UN 'can and should' recognize climate migrants … As temperatures rise, living conditions for many people around the world are likely to deteriorate, in some cases leading them to migrate. A team from Canada wants this issue brought under the spotlight. "We argue that the UNFCCC can and should recognize climate migrants," Chris Gibb of the University of Montreal told environmentalresearchweb. "Pursuing this policy option does not preclude taking action in other institutions or international frameworks at other scales, e.g. bilateral agreements between countries or regions. While imperfect, UNFCCC recognition is the best current option." The Cancun Adaptation Framework agreed at the UNFCCC COP16 meeting in 2010 invites parties to undertake "measures to enhance understanding, co-ordination and co-operation with regard to climate-change induced displacement, migration and planned relocation, where appropriate". – Environmental Resource Web
Dominant Social Theme: A new kind of migration is taking hold that must be dealt with.
Free-Market Analysis: Here comes the United Nations with a new way of trolling for dollars. This article reports on a climate migrant paper "designed to provoke debate and to move the climate-migration issue forward in academic and policy circles, and in particular, examine what the recognition of climate migrants under the auspices of the UNFCCC can and cannot achieve."

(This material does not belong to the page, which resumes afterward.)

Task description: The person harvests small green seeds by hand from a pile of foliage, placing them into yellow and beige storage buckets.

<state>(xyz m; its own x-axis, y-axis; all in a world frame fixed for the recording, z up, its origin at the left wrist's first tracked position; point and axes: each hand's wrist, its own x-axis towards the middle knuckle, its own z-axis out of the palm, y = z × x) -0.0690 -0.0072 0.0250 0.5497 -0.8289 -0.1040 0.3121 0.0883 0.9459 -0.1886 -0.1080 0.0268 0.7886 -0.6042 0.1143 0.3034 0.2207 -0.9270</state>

Didn't know that climate migration was an issue? We were not aware of it until recently but it seems to be growing in importance in environmental circles – and among university types, as well. Of course, count us among skeptics when it comes to the whole climate change/global warming paradigm. We see it as just another elitist promotion aimed at control – not at alleviating real difficulties.
It is also a monetary issue, no doubt. This area is ripe for "grant harvesting," etc. – as a whole new form of social disconnection is being discovered. The United Nations itself can no doubt discover a new corporate mission. That seems to be the plan, anyway.
Together with James Ford of McGill University, Gibb examined the complexity of defining climate migrants, assessed the potential for the UNFCCC to officially recognize such migrants and proposed a guiding framework showing how the UNFCCC could achieve recognition.
No single factor, event or process inevitably produces migration, Gibb and Ford argued, making it hard to differentiate between types of migrant. They said that the UN is the only truly global institution, migration is widely regarded as an adaptation to climate change and the UNFCCC has a mandate to address adaptation issues. What is more, ignoring climate migration could undermine other adaptation efforts while recognizing migration could prevent the most vulnerable countries from bearing the costs.
On the other hand, the effectiveness of the UNFCCC in enabling newer adaptation initiatives is largely untested, and its decision making is slow and tends to lead to political rather than legal commitments. If done incorrectly, UNFCCC recognition could result in further marginalization of climate migration, and increased attention to climate migrants could come at the expense of other displaced people.
We can see the groundwork being laid not only for additional fundraising but maybe also for a whole new United Nations office devoted to climate migration.
Already in other articles we read of "climate remittances" that could be made to various governments based on migration patterns. And the whole issue of who a climate migrant is seems hazy.
Climate migration is said to be driven by climate-related issues such as drought and famine. But drought and famine have been around as long the human race. What's being set up here, it would seem, is yet another supporting promotion that the powers-that-be hope will add credibility to the flagging global warming scenario.
Global warming itself is a much-debated issue. But now it seems that the UN and its enablers and associates intend to conflate migratory patterns with "climate change" – providing yet a new layer of confusion, and no doubt fundraising potential, as well.
We expect to hear more about climate migration in the future. Most of it will be speculative – or based on data that can be interpreted in numerous ways. And certainly, it will demand more funding from UN member states.